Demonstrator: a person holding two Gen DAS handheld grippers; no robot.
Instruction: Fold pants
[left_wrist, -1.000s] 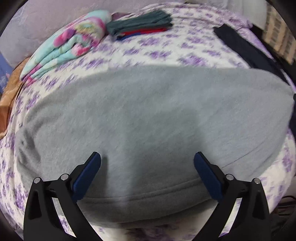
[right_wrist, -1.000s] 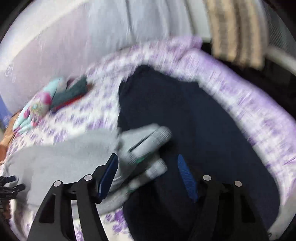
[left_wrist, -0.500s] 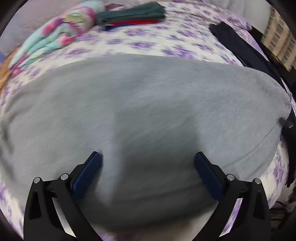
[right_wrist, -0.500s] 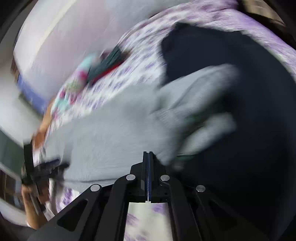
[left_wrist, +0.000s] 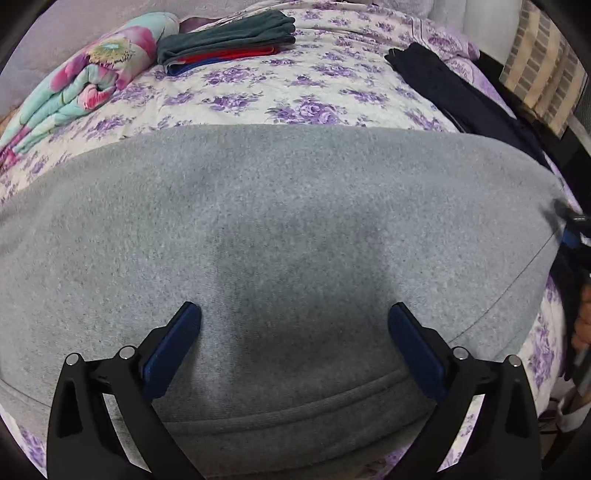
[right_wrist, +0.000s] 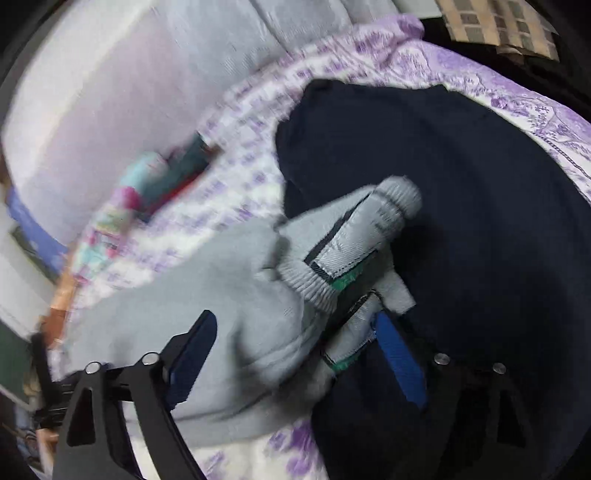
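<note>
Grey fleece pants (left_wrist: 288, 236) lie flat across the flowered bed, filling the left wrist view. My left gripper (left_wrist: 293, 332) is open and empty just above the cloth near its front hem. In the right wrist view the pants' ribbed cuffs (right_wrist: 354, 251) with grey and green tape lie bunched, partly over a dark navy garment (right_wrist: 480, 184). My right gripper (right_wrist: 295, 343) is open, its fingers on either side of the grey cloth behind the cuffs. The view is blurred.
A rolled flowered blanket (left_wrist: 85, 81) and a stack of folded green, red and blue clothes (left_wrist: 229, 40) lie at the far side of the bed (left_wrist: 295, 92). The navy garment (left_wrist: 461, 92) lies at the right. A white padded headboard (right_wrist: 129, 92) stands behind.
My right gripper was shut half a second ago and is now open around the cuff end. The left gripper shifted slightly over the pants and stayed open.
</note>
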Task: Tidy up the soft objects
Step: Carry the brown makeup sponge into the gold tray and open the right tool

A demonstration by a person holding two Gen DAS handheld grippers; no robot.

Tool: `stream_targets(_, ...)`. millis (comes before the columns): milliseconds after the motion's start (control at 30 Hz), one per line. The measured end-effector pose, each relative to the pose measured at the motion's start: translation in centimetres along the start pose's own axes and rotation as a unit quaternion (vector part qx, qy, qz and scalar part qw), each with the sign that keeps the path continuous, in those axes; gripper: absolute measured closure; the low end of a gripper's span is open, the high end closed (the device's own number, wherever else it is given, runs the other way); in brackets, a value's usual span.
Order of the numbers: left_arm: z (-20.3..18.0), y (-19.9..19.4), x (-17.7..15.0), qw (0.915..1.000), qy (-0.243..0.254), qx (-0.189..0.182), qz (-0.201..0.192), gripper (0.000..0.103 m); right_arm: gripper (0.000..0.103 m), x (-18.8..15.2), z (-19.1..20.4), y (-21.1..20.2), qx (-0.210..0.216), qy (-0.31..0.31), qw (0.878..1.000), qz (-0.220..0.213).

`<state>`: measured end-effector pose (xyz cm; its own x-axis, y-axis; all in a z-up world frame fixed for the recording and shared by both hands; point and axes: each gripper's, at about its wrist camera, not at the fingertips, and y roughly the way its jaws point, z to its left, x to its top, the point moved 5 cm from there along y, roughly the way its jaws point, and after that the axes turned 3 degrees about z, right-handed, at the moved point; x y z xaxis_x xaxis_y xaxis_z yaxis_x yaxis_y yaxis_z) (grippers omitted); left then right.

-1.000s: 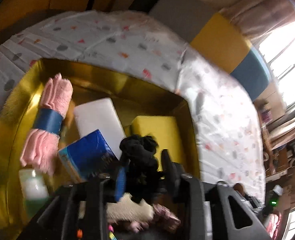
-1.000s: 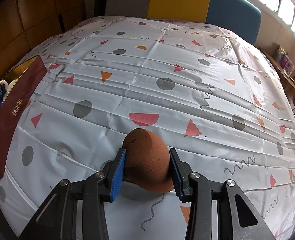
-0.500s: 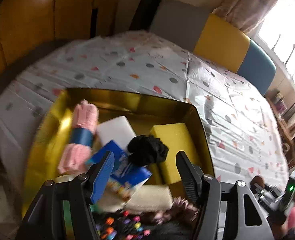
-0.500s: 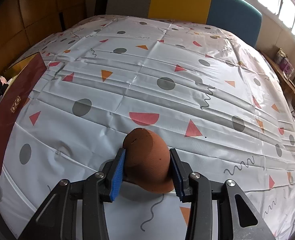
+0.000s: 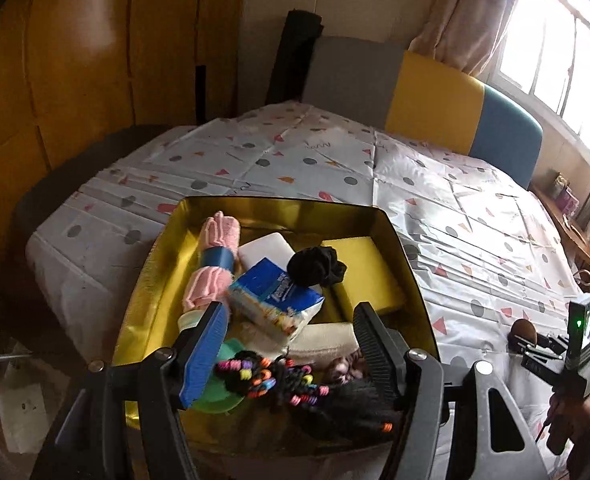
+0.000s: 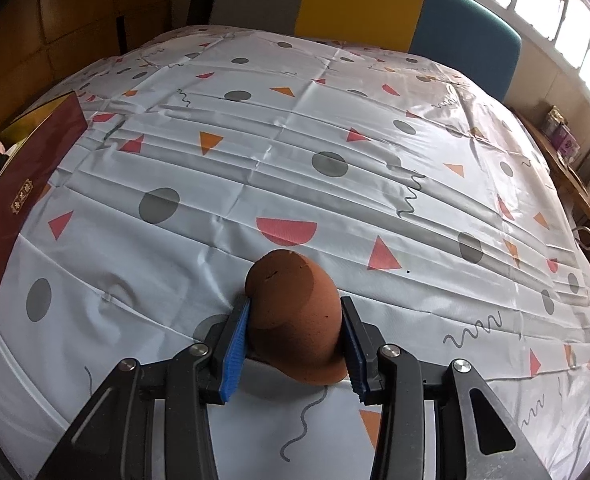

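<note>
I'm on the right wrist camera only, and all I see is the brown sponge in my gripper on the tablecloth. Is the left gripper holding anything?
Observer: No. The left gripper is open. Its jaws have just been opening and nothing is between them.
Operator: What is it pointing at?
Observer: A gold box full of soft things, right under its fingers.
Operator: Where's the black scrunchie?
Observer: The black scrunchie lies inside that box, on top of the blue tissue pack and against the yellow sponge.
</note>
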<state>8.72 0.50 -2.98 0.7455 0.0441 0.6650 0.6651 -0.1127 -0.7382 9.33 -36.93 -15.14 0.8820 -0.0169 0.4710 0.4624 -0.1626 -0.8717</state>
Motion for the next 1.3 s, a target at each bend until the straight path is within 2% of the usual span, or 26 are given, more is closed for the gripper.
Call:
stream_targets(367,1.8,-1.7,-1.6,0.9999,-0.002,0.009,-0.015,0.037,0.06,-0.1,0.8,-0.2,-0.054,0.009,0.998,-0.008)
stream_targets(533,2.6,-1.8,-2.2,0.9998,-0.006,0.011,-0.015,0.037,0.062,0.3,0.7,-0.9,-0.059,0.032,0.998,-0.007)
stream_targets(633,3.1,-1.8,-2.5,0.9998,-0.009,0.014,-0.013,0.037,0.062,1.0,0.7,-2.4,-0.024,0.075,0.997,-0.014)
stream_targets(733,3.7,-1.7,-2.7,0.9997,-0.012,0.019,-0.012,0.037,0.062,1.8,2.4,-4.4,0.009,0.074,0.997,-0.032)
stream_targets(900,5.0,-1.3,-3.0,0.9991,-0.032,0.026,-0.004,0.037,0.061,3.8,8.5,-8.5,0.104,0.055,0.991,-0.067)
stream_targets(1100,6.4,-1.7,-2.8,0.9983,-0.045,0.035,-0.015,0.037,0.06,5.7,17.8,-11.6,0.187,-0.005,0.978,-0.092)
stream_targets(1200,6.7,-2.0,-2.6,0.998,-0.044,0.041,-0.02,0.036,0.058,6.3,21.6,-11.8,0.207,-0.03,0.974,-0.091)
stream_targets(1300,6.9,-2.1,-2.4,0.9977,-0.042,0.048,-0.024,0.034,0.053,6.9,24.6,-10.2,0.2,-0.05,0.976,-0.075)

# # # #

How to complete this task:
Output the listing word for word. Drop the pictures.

Solution to the problem:
Demonstrator: a person holding two Gen DAS handheld grippers; no robot.
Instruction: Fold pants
[left_wrist, -1.000s] 
[right_wrist, -1.000s] 
[left_wrist, -0.500s] 
[right_wrist, -0.500s] 
[left_wrist, +0.000s] 
[right_wrist, +0.000s] 
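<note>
Grey fleece pants (left_wrist: 288, 236) lie flat across the flowered bed, filling the left wrist view. My left gripper (left_wrist: 293, 332) is open and empty just above the cloth near its front hem. In the right wrist view the pants' ribbed cuffs (right_wrist: 354, 251) with grey and green tape lie bunched, partly over a dark navy garment (right_wrist: 480, 184). My right gripper (right_wrist: 295, 343) is open, its fingers on either side of the grey cloth behind the cuffs. The view is blurred.
A rolled flowered blanket (left_wrist: 85, 81) and a stack of folded green, red and blue clothes (left_wrist: 229, 40) lie at the far side of the bed (left_wrist: 295, 92). The navy garment (left_wrist: 461, 92) lies at the right. A white padded headboard (right_wrist: 129, 92) stands behind.
My right gripper was shut half a second ago and is now open around the cuff end. The left gripper shifted slightly over the pants and stayed open.
</note>
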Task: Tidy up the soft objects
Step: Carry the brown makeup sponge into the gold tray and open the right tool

A demonstration by a person holding two Gen DAS handheld grippers; no robot.

Tool: `stream_targets(_, ...)`. millis (comes before the columns): milliseconds after the motion's start (control at 30 Hz), one per line. The measured end-effector pose, each relative to the pose measured at the motion's start: translation in centimetres along the start pose's own axes and rotation as a unit quaternion (vector part qx, qy, qz and scalar part qw), each with the sign that keeps the path continuous, in those axes; gripper: absolute measured closure; the low end of a gripper's span is open, the high end closed (the device's own number, wherever else it is given, runs the other way); in brackets, a value's usual span.
Order of the numbers: left_arm: z (-20.3..18.0), y (-19.9..19.4), x (-17.7..15.0), qw (0.915..1.000), qy (-0.243..0.254), qx (-0.189..0.182), qz (-0.201..0.192), gripper (0.000..0.103 m); right_arm: gripper (0.000..0.103 m), x (-18.8..15.2), z (-19.1..20.4), y (-21.1..20.2), qx (-0.210..0.216), qy (-0.31..0.31), qw (0.878..1.000), qz (-0.220..0.213).

`<state>`: measured end-effector pose (xyz cm; its own x-axis, y-axis; all in a z-up world frame fixed for the recording and shared by both hands; point and axes: each gripper's, at about its wrist camera, not at the fingertips, and y roughly the way its jaws point, z to its left, x to its top, the point moved 5 cm from there along y, roughly the way its jaws point, and after that the axes turned 3 degrees about z, right-handed, at the moved point; x y z xaxis_x xaxis_y xaxis_z yaxis_x yaxis_y yaxis_z) (grippers omitted); left then right.

-1.000s: 
-1.000s: 
-0.500s: 
-0.500s: 
+0.000s: 
+0.000s: 

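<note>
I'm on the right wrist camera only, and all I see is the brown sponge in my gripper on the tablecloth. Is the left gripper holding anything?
Observer: No. The left gripper is open. Its jaws have just been opening and nothing is between them.
Operator: What is it pointing at?
Observer: A gold box full of soft things, right under its fingers.
Operator: Where's the black scrunchie?
Observer: The black scrunchie lies inside that box, on top of the blue tissue pack and against the yellow sponge.
</note>
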<state>8.72 0.50 -2.98 0.7455 0.0441 0.6650 0.6651 -0.1127 -0.7382 9.33 -36.93 -15.14 0.8820 -0.0169 0.4710 0.4624 -0.1626 -0.8717</state>
Motion for the next 1.3 s, a target at each bend until the straight path is within 2% of the usual span, or 26 are given, more is closed for the gripper.
Call:
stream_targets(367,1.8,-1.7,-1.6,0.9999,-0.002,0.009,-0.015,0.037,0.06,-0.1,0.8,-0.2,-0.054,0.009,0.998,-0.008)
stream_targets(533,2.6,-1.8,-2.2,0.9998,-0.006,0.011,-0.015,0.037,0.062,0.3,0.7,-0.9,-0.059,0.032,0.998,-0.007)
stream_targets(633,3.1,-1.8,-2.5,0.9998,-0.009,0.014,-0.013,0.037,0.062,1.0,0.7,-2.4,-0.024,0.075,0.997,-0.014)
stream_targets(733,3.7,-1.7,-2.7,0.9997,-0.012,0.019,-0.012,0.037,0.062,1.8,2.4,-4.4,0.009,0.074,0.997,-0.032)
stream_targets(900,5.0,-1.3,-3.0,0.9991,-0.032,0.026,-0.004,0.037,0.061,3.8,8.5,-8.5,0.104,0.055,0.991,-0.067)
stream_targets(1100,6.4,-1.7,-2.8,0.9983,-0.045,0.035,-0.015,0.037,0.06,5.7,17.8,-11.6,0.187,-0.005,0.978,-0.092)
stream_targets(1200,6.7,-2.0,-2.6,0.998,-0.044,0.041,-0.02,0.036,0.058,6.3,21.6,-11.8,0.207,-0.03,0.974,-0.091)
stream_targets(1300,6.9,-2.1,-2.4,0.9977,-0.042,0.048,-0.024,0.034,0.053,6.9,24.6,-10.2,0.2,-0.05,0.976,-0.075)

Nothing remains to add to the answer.